Después tuvieron una hija, Antonia. Cuando ésta sólo tenía doce años –su madre ya había muerto– y él ya había pasado la raya de los cuarenta, marchó del pueblo de repente, dejando una aureola de aventurero rebelde.
–Pues tampoco yo me acuerdo del padre de Antonia –intervino María Luisa, saliendo en busca de más detalles.
–¡Cómo te vas a acordar, hija, si aún debías de ir en pañales!
–Hace veintiún años –precisó la sorda–. ¡Veintiuno! ¡Que ya son años sin acordarse de su hija!
–Pero al menos le escribiría...
–De tarde en tarde –confirmó la cartera.
–Me acuerdo que yo estaba lavando en el río, como se lavaba entonces, cuando me lo dijeron –intervino Anselma–. ¡Dejar a una criatura indefensa! ¡Si lo cojo aquel día...! ¡Y todo por no doblar el espinazo! ¡Flojazo, más que flojazo!
–A la muerte de la Josefa, ¿te acuerdas? –dijo la cartera–, se hicieron muchas conjeturas en el pueblo: que si había muerto de una hemorragia o de una paliza o de un mal extraño que traen los marinos...
–Murió deslomada de trabajar –sentenció Anselma–, porque el señorito no podía coger la azada con la excusa de una lesión en la columna.
–No tenía ninguna lesión para ir a jugar al mus, no. ¡Ni se molestó en ir a buscar al médico!
– ¡Si lo dejan al señor Andrés, lo mata por vengar a su hija! Y no quedó todo aquí, que a punto estuvieron algunos mozos del pueblo de despeñarlo de la Piedra de las Cruces al volver de las fiestas de Regoyos.
–Quizás por eso marchó –concluyó María Luisa.
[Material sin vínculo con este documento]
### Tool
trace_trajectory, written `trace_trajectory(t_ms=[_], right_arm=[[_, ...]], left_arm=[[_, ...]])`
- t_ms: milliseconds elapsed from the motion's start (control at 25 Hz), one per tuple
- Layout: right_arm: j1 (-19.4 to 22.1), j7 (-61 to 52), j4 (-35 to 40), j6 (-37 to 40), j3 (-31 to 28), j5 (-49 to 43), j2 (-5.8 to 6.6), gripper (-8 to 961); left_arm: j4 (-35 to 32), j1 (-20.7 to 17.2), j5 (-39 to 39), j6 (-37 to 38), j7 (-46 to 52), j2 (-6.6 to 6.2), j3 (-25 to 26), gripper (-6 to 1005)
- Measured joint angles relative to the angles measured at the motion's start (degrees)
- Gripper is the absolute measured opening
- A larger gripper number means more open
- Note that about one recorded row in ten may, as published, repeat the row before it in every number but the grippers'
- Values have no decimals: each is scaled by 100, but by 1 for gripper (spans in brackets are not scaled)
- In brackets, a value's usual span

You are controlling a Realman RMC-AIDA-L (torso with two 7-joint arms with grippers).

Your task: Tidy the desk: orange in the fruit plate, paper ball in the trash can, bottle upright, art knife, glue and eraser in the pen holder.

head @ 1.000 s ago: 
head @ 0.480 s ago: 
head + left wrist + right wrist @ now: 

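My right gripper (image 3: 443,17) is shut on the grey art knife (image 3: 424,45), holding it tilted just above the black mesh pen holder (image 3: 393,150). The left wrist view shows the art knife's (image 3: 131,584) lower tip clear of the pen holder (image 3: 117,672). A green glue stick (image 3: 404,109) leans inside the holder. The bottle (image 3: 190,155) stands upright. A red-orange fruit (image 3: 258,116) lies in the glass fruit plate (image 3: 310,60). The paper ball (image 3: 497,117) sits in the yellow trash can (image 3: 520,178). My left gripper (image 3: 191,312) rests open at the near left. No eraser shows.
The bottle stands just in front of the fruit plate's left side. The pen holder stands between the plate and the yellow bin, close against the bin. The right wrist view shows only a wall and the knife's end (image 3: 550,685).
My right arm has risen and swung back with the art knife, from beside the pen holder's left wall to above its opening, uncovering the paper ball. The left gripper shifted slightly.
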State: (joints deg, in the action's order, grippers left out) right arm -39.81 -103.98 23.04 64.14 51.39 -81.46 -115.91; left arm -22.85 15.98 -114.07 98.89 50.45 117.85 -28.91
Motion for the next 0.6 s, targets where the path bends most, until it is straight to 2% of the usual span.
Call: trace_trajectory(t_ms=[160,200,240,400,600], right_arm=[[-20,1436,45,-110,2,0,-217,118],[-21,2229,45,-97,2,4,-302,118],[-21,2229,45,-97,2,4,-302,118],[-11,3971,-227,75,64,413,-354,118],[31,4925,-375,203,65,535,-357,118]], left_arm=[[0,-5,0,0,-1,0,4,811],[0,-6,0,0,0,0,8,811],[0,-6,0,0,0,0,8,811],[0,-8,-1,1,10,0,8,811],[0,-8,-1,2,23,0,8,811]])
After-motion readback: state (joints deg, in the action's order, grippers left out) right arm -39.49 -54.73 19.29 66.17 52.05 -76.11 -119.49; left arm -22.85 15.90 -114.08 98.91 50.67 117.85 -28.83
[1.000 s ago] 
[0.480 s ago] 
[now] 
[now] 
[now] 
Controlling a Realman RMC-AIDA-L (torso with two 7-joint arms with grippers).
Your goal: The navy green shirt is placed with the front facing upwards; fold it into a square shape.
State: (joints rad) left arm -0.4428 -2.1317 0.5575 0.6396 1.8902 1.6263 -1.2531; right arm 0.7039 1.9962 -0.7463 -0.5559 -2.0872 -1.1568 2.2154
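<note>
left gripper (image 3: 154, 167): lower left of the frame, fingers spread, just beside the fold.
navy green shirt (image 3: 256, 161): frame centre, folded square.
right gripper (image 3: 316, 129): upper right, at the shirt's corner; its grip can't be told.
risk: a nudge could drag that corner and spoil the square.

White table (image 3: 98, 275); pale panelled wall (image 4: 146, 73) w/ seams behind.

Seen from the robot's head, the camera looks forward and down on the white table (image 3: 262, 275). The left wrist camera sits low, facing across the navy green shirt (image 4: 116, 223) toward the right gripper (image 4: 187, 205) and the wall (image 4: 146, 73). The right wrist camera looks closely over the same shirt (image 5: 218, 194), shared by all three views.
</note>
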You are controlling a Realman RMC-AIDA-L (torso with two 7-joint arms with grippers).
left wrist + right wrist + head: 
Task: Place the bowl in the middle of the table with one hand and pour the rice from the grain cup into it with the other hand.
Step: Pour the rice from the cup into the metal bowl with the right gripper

En un ambiente tan enrarecido, ¿qué tenía de extraño que un buen día desapareciera dejando a su hija y lo poco que tenía a su cuñada Lourdes? En realidad lo poco que tenía tampoco era suyo, porque suyo, verdaderamente suyo, no tenía más que sus recuerdos: sus años de grumete, la mili en la marina, y los que siguieron hasta cumplir los veintiséis, que los pasó en un mercante.
Desde que se supo la noticia, las celosías de todas las ventanas de Dragoiti, tan sedientas de acontecimientos, quedaron entreabiertas. Todo eran ojos avizor para ver aquella especie de monstruo marino que había vuelto tierra adentro después de tantos años y para ver las reacciones de Antonia que se encontraba ahora, de golpe, con un padre ya viejo que venía cargado de historias salobres y, con buena suerte, de algún dinero.